#### What to produce:
Copy every line below precisely, leaving nothing out.

#### The data:
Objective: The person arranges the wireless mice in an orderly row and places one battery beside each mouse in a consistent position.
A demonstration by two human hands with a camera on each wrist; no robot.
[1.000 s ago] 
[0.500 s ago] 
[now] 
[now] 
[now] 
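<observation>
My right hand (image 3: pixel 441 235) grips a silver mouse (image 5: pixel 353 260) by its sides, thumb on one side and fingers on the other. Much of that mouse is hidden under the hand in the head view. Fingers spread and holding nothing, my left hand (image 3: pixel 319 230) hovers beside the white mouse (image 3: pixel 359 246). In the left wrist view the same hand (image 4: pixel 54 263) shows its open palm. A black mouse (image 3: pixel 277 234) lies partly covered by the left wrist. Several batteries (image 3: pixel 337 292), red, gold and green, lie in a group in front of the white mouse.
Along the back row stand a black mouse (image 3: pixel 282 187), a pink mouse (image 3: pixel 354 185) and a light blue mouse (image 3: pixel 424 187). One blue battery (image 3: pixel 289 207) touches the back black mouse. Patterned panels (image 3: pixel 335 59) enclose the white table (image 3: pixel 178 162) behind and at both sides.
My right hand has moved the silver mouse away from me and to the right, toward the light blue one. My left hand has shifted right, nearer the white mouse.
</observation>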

#### Solved exercise:
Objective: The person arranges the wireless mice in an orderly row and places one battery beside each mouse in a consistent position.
A demonstration by two human hands with a camera on each wrist; no robot.
[1.000 s ago] 
[0.500 s ago] 
[now] 
[now] 
[now] 
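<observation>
My right hand (image 3: pixel 441 235) grips a silver mouse (image 5: pixel 353 260) by its sides, thumb on one side and fingers on the other. Much of that mouse is hidden under the hand in the head view. Fingers spread and holding nothing, my left hand (image 3: pixel 319 230) hovers beside the white mouse (image 3: pixel 359 246). In the left wrist view the same hand (image 4: pixel 54 263) shows its open palm. A black mouse (image 3: pixel 277 234) lies partly covered by the left wrist. Several batteries (image 3: pixel 337 292), red, gold and green, lie in a group in front of the white mouse.
Along the back row stand a black mouse (image 3: pixel 282 187), a pink mouse (image 3: pixel 354 185) and a light blue mouse (image 3: pixel 424 187). One blue battery (image 3: pixel 289 207) touches the back black mouse. Patterned panels (image 3: pixel 335 59) enclose the white table (image 3: pixel 178 162) behind and at both sides.
My right hand has moved the silver mouse away from me and to the right, toward the light blue one. My left hand has shifted right, nearer the white mouse.
</observation>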

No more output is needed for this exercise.